Starting in the 1980s, the mental dramatisation of our fears moved on from the tropes of the war film to the horror film. The bombing campaigns of the second half of the twentieth century owed much to the collective memory of wartime, the idea that death was random and unannounced. This gave rise to a phlegmatic attitude ("If it's got you number on it ...") that pointed to the attritional resilience of modern societies. In contrast, Daesh's modus operandi - spectacular suicide attacks and ceremonies of gore - is straight out of the Hollywood playbook of slasher movies.
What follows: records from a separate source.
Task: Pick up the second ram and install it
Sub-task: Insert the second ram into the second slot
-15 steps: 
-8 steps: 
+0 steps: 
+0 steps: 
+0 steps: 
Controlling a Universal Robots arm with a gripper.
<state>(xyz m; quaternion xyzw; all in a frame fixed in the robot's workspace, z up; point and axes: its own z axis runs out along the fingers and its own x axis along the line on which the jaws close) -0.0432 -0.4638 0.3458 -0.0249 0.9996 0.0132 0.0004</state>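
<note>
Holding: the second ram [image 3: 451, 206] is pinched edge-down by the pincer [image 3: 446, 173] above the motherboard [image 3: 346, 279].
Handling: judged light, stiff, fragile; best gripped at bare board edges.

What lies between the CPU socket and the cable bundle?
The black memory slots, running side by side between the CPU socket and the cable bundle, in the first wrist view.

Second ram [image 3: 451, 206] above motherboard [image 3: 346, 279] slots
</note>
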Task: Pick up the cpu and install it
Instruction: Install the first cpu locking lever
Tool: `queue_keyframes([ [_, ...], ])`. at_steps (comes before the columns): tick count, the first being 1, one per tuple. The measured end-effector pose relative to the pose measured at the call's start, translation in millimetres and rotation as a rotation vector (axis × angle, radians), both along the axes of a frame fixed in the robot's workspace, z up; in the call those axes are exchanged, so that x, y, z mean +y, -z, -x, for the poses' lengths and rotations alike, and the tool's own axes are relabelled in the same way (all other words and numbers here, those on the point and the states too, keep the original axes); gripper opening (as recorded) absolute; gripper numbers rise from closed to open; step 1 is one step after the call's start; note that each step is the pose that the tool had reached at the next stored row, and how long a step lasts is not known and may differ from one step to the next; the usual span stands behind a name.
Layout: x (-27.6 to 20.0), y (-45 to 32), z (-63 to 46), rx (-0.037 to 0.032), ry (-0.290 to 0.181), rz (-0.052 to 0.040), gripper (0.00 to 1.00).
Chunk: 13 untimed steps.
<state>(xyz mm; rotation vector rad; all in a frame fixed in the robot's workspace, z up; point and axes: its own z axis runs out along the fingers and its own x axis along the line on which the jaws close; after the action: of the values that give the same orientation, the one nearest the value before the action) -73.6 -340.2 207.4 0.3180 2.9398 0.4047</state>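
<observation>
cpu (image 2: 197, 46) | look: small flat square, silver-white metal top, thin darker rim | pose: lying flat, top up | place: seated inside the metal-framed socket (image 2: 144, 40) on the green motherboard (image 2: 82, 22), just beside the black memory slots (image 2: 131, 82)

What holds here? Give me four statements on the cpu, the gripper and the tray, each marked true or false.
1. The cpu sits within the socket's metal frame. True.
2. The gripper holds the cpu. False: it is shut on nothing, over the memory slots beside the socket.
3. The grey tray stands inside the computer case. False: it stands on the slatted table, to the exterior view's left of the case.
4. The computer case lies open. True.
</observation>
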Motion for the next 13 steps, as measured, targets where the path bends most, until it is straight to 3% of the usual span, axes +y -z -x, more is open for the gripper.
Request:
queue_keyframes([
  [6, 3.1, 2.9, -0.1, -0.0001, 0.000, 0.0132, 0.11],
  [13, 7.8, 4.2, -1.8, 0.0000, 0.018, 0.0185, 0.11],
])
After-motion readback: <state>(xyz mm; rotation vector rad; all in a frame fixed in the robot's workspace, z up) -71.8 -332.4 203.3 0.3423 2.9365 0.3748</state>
The anonymous planting of bombs now appears like a throwback, even an anomaly (e.g. the downing of the Russian airplane in Egypt).

It is the face-to-face attack, whether flying a plane into a building or decapitating an off-duty soldier, that is now preferred, essentially because it appears a more terrifying threat in the mind of the populace than sudden death by a bomb, and is more likely to trigger the anti-Muslim backlash that the perpetrators desire. It is more of a spectacle in terms of imaginative anticipation, and it has become more of a spectacle in actuality as a result of TV coverage. In marked contrast, state violence is increasingly oblique, carried out through drones and air-strikes. We are reluctant to commit "boots on the ground", as if coming face-to-face with the enemy were to be avoided at all costs. We talk of the precision and discrimination of our Brimstone missiles in the same antiseptic way that we discuss the latest cancer drug.
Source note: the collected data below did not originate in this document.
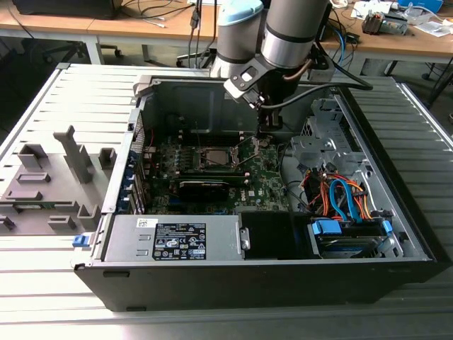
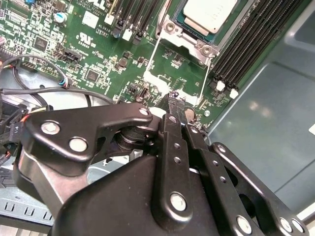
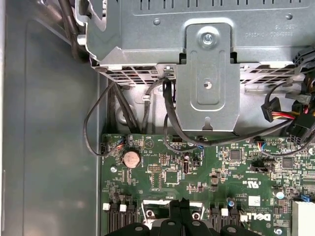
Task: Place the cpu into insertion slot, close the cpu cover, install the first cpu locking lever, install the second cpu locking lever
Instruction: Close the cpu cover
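- Second wrist view puts the gripper [image 2: 172, 101] just beside the insertion slot [image 1: 200, 159], jaws clenched together with nothing visibly pinched between them.
- Your cpu [image 2: 210, 14] lies inside that slot, and the cpu cover [image 2: 189, 40] appears folded down around it.
- Thin wire levers [image 2: 151, 56] reach out from the slot toward the jaws; you should judge them not yet latched.
- Risk: the clenched tip could slip off so thin a wire and scrape the motherboard [image 3: 162, 177] around the slot, or knock the memory slots [image 2: 251, 34] flanking it.
- Risk: if the cover sits unevenly, pressing a lever could stress the chip beneath.
- The computer case [image 1: 269, 287], open on the desk [image 1: 42, 283], holds the motherboard, a drive cage [image 3: 206, 73] and loose cables [image 1: 340, 198] well apart from the slot.
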Controlling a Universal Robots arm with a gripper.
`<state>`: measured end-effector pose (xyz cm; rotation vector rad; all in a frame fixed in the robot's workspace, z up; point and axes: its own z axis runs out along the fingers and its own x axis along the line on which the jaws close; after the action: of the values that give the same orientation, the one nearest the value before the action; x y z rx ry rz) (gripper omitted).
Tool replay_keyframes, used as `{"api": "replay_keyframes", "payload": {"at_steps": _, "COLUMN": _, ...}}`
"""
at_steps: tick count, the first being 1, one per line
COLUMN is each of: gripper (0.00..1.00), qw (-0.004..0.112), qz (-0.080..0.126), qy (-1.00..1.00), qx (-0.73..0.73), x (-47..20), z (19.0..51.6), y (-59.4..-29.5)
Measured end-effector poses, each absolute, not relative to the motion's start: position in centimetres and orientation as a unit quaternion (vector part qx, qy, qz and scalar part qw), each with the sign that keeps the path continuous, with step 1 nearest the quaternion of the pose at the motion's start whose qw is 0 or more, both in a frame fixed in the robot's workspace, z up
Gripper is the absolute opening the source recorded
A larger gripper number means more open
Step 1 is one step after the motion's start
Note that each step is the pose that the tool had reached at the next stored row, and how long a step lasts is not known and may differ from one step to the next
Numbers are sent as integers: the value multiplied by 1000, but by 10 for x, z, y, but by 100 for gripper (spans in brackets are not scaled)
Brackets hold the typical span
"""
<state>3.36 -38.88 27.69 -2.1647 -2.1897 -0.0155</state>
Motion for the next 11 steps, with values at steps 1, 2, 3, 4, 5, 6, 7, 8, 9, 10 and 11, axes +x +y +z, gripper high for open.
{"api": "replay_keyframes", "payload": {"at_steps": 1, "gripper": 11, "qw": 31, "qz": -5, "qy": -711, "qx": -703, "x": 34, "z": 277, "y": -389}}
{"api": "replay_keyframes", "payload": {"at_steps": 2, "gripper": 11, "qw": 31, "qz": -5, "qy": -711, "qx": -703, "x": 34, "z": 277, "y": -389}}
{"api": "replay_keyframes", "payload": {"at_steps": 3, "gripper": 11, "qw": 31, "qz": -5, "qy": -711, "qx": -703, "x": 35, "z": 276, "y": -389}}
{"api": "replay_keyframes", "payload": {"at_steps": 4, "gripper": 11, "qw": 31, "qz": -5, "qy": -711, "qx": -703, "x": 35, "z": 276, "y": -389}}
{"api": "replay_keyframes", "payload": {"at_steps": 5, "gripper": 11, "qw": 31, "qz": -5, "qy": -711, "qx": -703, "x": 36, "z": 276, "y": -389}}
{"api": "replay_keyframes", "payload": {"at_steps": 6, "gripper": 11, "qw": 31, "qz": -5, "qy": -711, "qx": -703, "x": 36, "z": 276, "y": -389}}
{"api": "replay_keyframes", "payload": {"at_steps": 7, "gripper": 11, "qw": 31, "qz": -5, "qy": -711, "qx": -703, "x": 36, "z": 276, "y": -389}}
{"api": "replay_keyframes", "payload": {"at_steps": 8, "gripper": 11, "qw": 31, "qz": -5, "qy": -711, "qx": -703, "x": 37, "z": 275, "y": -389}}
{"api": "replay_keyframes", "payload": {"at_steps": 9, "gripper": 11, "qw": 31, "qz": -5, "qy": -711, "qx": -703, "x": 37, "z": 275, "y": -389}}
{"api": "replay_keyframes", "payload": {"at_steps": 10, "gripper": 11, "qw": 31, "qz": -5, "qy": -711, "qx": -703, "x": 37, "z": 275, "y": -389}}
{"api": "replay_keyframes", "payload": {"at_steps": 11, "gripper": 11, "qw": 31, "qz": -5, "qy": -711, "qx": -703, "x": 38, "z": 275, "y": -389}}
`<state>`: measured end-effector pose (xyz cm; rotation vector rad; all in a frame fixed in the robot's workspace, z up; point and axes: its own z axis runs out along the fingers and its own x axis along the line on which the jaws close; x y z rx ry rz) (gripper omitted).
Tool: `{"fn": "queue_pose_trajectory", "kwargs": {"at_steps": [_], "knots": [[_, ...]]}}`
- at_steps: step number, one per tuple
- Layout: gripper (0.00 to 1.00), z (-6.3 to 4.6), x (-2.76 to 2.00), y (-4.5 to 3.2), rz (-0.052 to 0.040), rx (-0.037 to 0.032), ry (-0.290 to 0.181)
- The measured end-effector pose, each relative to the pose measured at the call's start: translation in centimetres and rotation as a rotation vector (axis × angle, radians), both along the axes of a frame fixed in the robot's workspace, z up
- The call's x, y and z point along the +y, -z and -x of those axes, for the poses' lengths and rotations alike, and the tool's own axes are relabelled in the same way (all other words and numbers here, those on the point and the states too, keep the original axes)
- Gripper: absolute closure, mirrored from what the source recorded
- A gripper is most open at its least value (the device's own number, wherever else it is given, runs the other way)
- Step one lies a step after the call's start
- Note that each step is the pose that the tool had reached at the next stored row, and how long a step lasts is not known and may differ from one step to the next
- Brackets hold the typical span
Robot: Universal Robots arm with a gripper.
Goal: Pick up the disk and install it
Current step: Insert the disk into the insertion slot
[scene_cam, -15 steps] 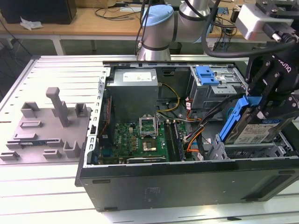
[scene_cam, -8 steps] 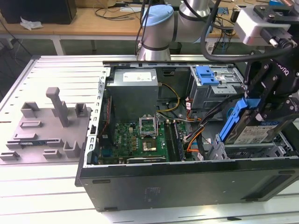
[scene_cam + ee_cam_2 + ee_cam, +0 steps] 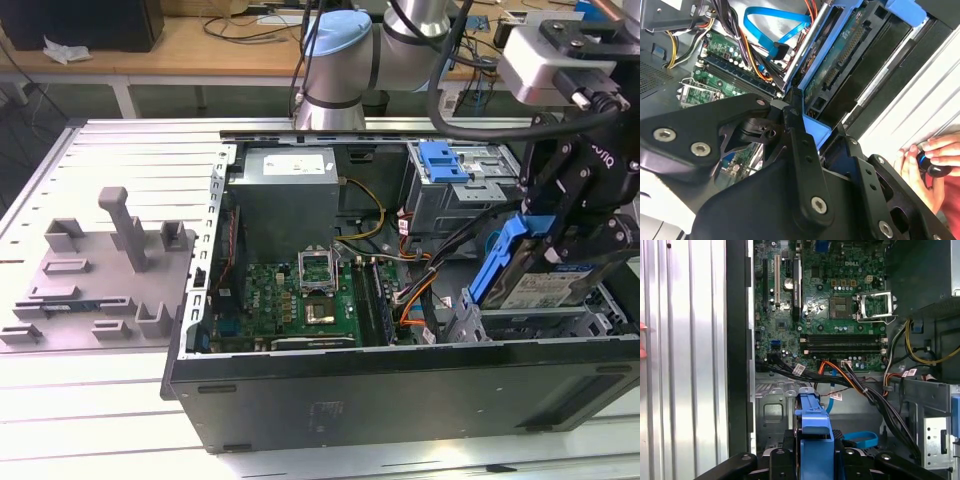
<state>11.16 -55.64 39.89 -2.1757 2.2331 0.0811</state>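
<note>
While the disk (image 3: 542,290) hangs tilted, the end effector (image 3: 568,258) clasps it.

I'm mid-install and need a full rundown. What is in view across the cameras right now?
computer case: one, black, open, on the table
table: one, pale grey, slatted, under everything
motherboard: one, green, on the case floor
power supply: one, grey, far end of the case
latch: one, light blue on a grey cage, far side, toward the exterior view's right
cables: several, orange, black, blue, yellow, inside the case
fixture: one, grey, at the exterior view's left of the case
disk: one, silver with blue bracket, held over the case's right end
arm: one, silver and light blue, behind the case
gripper: one, black, shut on the disk
hand: one, outside the case wall
</note>
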Motion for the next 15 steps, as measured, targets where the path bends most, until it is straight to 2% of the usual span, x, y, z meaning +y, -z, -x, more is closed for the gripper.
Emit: {"fn": "queue_pose_trajectory", "kwargs": {"at_steps": [7, 8, 10, 15], "knots": [[0.64, 0.00, 0.01, 0.11, -0.0011, -0.0002, 0.000], [0.62, 0.00, 0.00, 0.11, -0.0006, 0.0000, 0.000], [0.50, 0.00, 0.00, 0.10, -0.0003, 0.0000, 0.000], [0.50, 0.00, 0.00, 0.10, -0.0002, 0.0000, 0.000]]}}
As traditional media have adapted to the challenge of new media, they have become more passive and sensational. Terrorists and TV networks now indirectly collude in staging the most compelling dramas. Against this, only the strongest words seem to get through, hence the hyperbole: "Fascists", "stab", "ban Muslims". Thought is suspect as it might lead to uncertainty or even scepticism. The auto-da-fé, in the form of the "I unreservedly condemn ..." soundbite, becomes the subject rather than the thing that is being condemned (or unreservedly praised). In contrast to this inanity, "The Internet, social media, and gaming offer entertainments that are as easy to slip into as is watching TV, but all are more purposeful and often less isolating. Video games, despite the derision aimed at them, are vehicles for achievement of a sort".
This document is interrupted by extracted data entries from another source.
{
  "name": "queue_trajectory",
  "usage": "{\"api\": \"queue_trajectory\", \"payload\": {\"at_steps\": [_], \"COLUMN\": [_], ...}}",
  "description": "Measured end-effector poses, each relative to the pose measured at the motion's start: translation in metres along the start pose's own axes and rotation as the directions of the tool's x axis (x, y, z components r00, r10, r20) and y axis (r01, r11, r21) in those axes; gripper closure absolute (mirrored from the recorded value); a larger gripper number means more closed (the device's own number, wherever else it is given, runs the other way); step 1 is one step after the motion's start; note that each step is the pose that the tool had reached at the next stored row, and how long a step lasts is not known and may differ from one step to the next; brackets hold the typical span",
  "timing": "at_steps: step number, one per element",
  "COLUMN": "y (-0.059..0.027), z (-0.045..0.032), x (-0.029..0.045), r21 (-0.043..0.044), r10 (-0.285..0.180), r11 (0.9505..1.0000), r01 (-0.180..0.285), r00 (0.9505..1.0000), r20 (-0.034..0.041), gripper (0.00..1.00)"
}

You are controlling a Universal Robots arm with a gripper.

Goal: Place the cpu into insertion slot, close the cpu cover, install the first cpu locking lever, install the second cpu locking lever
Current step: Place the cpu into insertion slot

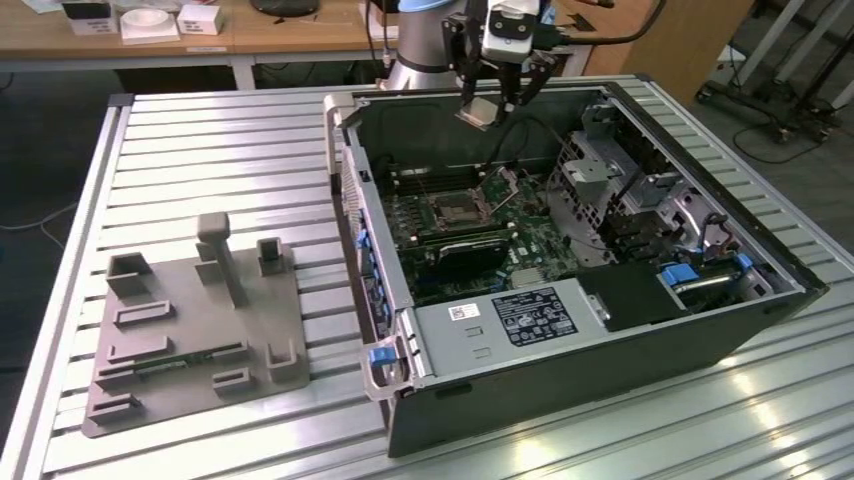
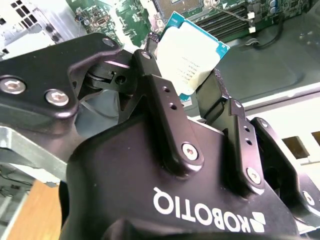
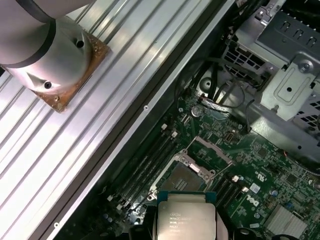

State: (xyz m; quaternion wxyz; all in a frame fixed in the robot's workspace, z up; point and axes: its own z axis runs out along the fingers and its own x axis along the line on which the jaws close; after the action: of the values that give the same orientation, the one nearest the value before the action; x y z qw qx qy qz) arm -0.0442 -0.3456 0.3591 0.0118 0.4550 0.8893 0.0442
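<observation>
My gripper [image 1: 491, 108] hangs above the far rim of the open computer case [image 1: 747, 300], shut on the cpu [image 1: 478, 112]. In the second wrist view the black fingers [image 2: 162, 95] clamp two edges of the cpu [image 2: 192, 55], whose pale metal top faces the camera. The insertion slot [image 1: 458, 208] lies below on the green motherboard, with a dark centre and nothing in it. The first wrist view shows the cpu [image 3: 186, 217] just short of the insertion slot [image 3: 182, 177]. The cpu cover [image 3: 212, 150] stands swung up at the slot's far side.
A silver drive cage [image 1: 607, 165] and cables crowd the case on the exterior view's right. A power supply [image 1: 527, 315] fills its near end. A grey fixture plate [image 1: 187, 330] sits on the slatted metal table [image 1: 200, 150]. The arm's base [image 3: 55, 55] is bolted beside the case.
</observation>
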Motion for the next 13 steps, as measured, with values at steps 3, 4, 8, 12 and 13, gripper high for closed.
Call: {"api": "queue_trajectory", "payload": {"at_steps": [3,4,8,12,13], "y": [-0.0005,-0.0007,-0.0015,-0.0023,-0.0025], "z": [0.0000,0.0001,0.0001,0.0002,0.0003], "x": [0.0004,0.0005,0.0010,0.0016,0.0018], "r21": [-0.0004,-0.0006,-0.0013,-0.0022,-0.0025], "r10": [0.023,0.032,0.063,0.095,0.103], "r11": [0.9997,0.9995,0.9980,0.9955,0.9947], "r01": [-0.023,-0.032,-0.063,-0.095,-0.103], "r00": [0.9997,0.9995,0.9980,0.9954,0.9946], "r20": [0.0021,0.0028,0.0056,0.0084,0.0091], "gripper": [0.45,0.45,0.45,0.45,0.45]}}
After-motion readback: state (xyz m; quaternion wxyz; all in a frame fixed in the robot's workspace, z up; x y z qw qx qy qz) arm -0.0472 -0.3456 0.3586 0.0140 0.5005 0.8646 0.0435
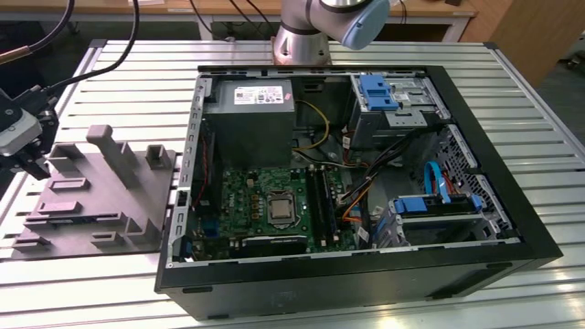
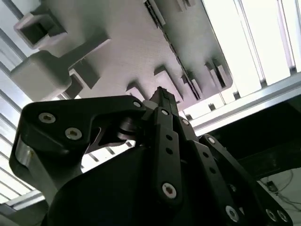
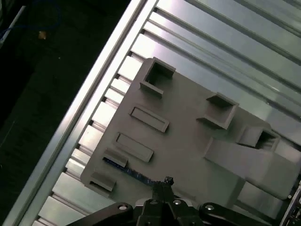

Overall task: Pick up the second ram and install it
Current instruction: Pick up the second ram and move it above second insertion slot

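Open computer case (image 1: 361, 277) on a slatted metal table (image 1: 521, 89), with a grey fixture tray (image 1: 105, 205) lying just beside the case on the exterior view's left. The arm's base (image 1: 306, 34) stands on the table behind the case. The gripper (image 1: 37, 168) hangs over the tray's outer edge, well apart from the case.

In the first wrist view, the second ram (image 3: 126, 170) appears as a thin blue-green strip resting on edge in a slot along one border of the tray (image 3: 188, 136), among low rectangular blocks. The gripper (image 3: 168, 181) has its fingers drawn together to a narrow tip, with nothing visible between them. That tip lies just beside one end of the strip; contact cannot be judged.

The second wrist view shows the same closed tip (image 2: 161, 94) pointing at the tray (image 2: 117, 47).

Inside the case, the motherboard (image 1: 274, 199) carries long black memory slots (image 1: 320, 202), below the grey power supply (image 1: 251, 116).
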Robot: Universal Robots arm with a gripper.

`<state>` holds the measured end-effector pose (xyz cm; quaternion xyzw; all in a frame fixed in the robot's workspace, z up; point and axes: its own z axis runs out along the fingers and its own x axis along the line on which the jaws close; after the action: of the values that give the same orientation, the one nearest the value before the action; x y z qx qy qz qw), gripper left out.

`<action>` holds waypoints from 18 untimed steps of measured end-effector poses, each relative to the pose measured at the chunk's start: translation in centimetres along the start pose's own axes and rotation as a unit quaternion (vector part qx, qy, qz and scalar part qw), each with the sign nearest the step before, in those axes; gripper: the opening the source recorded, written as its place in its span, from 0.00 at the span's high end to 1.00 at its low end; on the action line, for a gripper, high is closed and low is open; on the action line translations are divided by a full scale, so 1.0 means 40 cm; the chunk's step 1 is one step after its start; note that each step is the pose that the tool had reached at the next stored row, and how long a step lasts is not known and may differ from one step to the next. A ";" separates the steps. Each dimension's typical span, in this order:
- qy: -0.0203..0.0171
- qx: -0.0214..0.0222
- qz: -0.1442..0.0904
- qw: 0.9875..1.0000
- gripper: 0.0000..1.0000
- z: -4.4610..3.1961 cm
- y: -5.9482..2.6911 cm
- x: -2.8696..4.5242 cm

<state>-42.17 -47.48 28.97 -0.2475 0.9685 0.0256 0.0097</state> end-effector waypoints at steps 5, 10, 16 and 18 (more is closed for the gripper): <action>0.002 -0.001 -0.046 0.999 0.90 0.004 0.000 0.000; 0.004 -0.003 -0.091 0.996 0.90 0.008 0.000 0.000; 0.007 -0.005 -0.158 0.987 0.90 0.015 -0.001 0.000; 0.008 -0.006 -0.176 0.984 0.90 0.017 -0.001 0.000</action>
<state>-42.17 -47.48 28.29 -0.4144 0.9097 0.0269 0.0050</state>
The point of that observation is that television has become less purposeful, which incidentally helps explains why interactive TV never really took off. It has also become less social as the profusion of channels means the common agenda (outside sport) has been eroded. The box set is an attempt to mimic purpose (getting through a season is the equivalent of completing a video-game level), but it is one that requires only endurance, not skill or attention. While there is talk of old and new media combining into a fruitful symbiosis, the reality is that TV news is becoming ever more stupid as scepticism migrates to social media and supposedly neutral reporters adopt a partisan style to stimulate clicks and notoriety. Meanwhile, our appetite for carnage is boundless. Donald Trump and Daesh are both stars of box set news.

1 comment:

  1. Without wanting to descend into a "what as become of our children" cliche, the corollary of what media is presenting is what people are watching. Hence the trend towards having to have everything served up to the watcher - in the sense that they should not need to spend any intellectual effort to understand or analyse, they just need to emote. Cosseted people who have little experience of the outdoors, to the negotiations of play, to any form of distress, who experience life as customers - they have little ability to form reasoned judgements, and little inclination to be asked to do so.